§ **WORK INSTRUCTION**
Every line below from the one containing "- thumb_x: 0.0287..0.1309" through the one containing "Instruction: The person" must be transcribed exactly. Omit all lines outside that stretch.

──────── DATA PROVIDED

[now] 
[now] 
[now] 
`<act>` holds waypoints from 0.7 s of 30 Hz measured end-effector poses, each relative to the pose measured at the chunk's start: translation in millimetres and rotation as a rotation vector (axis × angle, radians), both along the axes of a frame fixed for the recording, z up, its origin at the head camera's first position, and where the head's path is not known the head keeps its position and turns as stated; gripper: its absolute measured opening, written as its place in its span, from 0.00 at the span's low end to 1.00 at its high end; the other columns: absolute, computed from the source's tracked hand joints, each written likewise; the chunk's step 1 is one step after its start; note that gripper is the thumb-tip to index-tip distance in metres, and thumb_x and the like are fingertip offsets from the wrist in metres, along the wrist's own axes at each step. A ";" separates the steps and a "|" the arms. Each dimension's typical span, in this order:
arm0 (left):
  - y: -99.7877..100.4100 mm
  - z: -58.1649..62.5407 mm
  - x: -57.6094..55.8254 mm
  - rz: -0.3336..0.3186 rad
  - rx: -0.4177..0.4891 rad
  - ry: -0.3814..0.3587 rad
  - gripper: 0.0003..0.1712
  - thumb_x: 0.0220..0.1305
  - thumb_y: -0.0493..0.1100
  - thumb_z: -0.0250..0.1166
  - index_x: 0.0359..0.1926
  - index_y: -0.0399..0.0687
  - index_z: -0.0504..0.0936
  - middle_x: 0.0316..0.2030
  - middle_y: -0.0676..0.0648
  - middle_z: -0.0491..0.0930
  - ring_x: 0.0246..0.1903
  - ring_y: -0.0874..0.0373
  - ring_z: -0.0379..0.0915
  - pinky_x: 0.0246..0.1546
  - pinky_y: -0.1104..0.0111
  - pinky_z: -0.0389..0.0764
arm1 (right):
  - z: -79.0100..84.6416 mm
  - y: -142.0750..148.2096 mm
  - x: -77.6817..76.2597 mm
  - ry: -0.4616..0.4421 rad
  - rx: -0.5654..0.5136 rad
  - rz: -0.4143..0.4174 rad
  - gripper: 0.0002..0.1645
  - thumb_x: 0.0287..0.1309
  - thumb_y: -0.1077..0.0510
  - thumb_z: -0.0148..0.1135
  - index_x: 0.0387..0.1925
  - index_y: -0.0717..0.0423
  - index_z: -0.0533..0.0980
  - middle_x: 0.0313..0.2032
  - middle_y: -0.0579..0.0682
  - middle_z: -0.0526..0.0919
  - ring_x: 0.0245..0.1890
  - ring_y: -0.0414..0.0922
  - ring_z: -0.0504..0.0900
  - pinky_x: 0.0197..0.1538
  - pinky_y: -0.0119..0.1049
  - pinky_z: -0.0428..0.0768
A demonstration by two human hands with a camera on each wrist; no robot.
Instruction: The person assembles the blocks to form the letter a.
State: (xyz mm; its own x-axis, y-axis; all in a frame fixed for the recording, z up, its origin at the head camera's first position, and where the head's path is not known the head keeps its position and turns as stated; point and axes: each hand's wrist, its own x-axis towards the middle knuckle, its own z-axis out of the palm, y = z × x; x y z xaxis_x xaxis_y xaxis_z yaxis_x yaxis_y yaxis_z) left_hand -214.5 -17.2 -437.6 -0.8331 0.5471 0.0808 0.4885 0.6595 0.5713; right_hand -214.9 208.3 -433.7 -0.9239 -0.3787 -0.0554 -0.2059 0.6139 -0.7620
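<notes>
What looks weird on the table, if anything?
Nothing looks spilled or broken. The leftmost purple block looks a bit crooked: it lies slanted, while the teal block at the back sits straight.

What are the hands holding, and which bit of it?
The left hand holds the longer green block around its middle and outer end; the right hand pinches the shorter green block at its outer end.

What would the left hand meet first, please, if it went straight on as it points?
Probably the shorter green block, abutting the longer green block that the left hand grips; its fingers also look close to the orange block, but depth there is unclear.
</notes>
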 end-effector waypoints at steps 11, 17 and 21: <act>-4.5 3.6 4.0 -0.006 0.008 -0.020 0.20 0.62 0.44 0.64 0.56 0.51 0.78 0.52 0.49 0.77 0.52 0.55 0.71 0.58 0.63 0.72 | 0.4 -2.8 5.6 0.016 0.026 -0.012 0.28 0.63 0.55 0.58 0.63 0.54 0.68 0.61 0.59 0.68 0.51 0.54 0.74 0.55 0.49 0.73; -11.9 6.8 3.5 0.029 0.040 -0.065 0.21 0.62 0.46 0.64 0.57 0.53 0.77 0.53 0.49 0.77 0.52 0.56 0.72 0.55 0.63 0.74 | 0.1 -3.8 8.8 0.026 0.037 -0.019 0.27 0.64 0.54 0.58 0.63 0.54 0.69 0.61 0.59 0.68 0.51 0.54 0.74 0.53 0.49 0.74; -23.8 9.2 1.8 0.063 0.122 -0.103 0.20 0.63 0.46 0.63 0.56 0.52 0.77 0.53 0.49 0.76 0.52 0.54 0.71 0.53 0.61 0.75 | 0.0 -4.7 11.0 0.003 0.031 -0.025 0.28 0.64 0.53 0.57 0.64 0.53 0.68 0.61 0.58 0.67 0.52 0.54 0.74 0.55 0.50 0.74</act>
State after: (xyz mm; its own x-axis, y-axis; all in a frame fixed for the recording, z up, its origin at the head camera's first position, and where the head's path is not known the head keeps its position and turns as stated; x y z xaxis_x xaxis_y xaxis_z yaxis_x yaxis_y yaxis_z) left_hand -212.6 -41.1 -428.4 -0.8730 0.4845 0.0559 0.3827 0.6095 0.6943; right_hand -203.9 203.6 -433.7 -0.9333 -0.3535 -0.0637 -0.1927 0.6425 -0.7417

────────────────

§ **RESPONSE**
  - thumb_x: 0.0287..0.1309
  - thumb_y: -0.1077..0.0510
  - thumb_z: -0.0148..0.1135
  - index_x: 0.0387..0.1925
  - index_y: -0.0717..0.0423
  - index_z: -0.0533..0.0980
  - middle_x: 0.0313..0.2032
  - middle_y: -0.0579..0.0682
  - middle_z: -0.0526..0.0919
  - ring_x: 0.0245..0.1890
  - ring_y: -0.0414..0.0922
  - ring_z: -0.0504..0.0900
  - pinky_x: 0.0197..0.1538
  - pinky_y: -0.0119..0.1049
  - pinky_z: -0.0428..0.0768
A demonstration by two human hands with a camera on each wrist; no robot.
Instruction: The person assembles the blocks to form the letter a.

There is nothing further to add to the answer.